As a global figure with a significant following and an ability to speak to the political and corporate elites, Pope Francis’ voice may be heard where others are dismissed. And the fact that he is embracing a critique of capitalism that has come from the streets—rather than the apologias issued from the suites—has the potential to move the debate. The point here is not to suggest that the dictates of any religious leader will be followed by Wall Street or Washington—nor that pronouncements from the Vatican are going to guide the economic and social discourse of secular society.
 
The point is to recognize that an alternative argument has taken shape.
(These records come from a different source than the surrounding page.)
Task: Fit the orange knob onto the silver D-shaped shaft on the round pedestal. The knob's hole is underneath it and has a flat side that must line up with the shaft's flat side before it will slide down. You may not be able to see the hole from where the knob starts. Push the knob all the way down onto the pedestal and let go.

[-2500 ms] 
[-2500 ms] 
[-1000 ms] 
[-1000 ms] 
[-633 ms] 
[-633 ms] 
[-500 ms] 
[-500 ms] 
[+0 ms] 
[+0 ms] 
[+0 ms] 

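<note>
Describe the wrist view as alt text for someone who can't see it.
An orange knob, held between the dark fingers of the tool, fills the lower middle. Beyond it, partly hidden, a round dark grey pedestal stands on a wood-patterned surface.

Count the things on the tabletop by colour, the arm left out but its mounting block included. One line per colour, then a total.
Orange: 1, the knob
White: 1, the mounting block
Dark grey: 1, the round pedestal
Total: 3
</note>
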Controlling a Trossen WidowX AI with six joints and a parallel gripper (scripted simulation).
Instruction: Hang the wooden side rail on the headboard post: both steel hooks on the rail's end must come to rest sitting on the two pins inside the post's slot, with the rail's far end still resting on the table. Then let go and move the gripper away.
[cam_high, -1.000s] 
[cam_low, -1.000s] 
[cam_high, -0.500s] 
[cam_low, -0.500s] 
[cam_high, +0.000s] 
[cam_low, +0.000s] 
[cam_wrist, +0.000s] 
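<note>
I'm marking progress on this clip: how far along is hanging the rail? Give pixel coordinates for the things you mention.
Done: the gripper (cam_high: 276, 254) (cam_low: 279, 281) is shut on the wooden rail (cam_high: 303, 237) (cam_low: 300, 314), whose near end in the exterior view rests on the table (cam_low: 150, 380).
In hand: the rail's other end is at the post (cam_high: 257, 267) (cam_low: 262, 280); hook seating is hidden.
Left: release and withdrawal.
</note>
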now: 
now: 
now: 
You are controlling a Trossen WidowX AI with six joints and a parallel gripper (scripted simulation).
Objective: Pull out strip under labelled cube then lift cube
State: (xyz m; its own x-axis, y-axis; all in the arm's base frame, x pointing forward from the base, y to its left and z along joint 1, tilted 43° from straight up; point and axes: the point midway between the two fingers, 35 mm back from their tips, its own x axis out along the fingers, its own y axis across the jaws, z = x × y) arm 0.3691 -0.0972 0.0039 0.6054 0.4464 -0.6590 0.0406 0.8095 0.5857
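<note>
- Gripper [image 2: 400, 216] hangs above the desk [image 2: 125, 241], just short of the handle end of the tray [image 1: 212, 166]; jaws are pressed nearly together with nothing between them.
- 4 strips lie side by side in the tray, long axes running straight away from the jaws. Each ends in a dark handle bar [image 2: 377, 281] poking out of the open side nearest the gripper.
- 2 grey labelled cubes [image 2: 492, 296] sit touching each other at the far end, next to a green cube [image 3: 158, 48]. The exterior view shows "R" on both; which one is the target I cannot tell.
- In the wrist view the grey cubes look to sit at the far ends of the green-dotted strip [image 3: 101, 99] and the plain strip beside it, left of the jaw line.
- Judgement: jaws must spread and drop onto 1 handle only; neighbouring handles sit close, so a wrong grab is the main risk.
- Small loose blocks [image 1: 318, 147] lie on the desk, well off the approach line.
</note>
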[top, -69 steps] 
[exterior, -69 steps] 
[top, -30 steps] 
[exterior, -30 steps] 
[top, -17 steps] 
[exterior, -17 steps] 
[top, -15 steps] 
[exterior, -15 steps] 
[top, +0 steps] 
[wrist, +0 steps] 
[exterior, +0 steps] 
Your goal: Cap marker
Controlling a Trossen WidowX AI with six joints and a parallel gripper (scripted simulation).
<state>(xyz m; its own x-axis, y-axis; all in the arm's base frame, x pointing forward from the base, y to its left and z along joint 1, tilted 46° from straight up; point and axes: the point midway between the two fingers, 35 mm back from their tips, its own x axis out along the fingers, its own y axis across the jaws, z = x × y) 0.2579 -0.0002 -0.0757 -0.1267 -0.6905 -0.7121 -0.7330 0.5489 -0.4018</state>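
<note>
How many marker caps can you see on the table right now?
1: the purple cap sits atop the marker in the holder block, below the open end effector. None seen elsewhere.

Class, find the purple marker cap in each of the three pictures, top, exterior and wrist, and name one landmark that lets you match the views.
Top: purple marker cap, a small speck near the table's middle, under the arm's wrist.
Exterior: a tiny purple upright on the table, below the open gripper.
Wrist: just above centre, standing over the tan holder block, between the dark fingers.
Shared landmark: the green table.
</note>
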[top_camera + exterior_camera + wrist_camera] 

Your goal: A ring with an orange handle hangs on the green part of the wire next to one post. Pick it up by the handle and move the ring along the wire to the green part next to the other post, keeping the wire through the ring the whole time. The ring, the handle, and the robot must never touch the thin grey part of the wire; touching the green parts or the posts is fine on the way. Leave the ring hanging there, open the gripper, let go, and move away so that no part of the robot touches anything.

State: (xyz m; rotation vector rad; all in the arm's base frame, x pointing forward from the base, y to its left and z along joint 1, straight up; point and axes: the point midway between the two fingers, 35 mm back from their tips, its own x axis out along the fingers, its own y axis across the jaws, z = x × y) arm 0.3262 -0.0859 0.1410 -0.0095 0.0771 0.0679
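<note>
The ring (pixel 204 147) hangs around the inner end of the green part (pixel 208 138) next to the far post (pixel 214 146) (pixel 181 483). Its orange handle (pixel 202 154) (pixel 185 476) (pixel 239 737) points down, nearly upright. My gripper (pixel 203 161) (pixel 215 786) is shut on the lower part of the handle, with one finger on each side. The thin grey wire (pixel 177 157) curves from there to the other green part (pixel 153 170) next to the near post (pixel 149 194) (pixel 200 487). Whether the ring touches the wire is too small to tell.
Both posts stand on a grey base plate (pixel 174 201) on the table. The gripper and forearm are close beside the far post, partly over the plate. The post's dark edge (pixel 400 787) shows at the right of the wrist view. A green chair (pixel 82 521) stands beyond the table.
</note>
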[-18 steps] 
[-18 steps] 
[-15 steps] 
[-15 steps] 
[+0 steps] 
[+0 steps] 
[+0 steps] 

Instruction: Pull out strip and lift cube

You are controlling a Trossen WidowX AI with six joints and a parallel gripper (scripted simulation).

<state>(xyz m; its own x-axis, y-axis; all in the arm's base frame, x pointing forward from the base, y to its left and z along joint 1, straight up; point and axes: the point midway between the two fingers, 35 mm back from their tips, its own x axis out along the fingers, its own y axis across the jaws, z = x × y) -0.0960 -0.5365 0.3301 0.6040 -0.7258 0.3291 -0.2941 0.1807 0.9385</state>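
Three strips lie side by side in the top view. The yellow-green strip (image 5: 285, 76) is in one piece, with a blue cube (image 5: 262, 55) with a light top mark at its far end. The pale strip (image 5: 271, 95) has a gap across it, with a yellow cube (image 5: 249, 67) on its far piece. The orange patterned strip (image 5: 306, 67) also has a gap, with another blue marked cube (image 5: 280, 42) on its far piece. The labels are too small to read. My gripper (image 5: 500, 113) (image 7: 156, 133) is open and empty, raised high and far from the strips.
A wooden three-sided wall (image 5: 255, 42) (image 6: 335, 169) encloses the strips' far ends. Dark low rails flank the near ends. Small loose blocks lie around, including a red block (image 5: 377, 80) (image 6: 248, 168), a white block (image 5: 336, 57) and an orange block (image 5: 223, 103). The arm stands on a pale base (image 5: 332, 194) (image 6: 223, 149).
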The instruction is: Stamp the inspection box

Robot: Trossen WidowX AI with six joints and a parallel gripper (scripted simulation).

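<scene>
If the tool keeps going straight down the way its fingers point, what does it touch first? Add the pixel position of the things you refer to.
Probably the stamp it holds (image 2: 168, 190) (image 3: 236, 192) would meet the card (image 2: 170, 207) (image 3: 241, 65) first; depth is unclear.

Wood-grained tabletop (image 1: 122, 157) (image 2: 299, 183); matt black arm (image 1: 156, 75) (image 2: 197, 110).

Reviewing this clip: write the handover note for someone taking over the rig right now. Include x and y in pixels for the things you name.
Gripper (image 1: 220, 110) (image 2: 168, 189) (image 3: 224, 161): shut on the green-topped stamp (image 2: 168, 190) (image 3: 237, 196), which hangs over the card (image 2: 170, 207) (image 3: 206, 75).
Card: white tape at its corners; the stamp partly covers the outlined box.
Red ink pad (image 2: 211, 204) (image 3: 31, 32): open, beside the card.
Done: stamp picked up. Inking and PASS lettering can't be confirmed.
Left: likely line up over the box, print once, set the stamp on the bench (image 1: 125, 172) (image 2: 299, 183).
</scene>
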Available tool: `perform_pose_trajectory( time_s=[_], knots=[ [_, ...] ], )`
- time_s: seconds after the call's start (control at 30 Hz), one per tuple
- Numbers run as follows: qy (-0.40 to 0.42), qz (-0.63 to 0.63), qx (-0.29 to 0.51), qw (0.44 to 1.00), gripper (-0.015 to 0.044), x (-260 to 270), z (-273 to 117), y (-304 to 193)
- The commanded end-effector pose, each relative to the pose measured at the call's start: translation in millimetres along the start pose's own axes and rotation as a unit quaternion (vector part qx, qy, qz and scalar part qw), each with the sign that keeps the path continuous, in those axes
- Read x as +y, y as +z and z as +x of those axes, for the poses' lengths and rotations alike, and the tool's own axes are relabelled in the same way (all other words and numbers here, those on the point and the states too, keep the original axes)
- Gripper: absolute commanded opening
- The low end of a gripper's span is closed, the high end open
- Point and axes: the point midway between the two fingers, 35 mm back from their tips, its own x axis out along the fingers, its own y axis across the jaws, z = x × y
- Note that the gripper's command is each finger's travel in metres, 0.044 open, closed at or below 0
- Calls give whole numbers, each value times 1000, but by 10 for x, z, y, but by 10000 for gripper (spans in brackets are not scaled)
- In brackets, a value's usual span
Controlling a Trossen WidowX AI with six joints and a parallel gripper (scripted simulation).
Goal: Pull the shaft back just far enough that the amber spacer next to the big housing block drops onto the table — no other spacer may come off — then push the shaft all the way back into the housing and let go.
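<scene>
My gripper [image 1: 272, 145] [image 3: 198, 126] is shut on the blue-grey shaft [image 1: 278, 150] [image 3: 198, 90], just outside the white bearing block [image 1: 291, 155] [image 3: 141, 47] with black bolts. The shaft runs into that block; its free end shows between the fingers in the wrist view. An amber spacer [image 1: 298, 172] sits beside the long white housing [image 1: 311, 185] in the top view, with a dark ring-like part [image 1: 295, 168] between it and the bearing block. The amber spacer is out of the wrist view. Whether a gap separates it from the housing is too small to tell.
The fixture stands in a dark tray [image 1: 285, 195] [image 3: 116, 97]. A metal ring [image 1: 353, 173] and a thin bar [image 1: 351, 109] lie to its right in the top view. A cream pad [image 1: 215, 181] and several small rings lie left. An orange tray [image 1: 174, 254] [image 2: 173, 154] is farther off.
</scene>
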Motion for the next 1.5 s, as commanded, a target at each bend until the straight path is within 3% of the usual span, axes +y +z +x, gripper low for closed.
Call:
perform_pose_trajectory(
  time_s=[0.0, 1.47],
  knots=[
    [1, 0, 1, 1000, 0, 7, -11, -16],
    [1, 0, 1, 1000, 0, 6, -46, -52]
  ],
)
And new voices are being added to the chorus of complaint about an austerity agenda that would undermine universal guarantees such as Social Security, Medicare and Medicaid, cut food stamps, and barter off basic services such as the Post Office, while at the same time restructuring tax and regulatory policies in order to redistribute wealth upward.
 
The world is in the midst of a rapidly evolving—and absolutely vital—debate about “the dictatorship of an impersonal economy lacking a truly human purpose.”
 
On one side are the billionaires and their political pawns, angling for more of the income inequality that has so benefited them.
 
On the other side are labor unions, anti-poverty campaigners, Occupy activists—and a pope who argues that “money must serve, not rule!”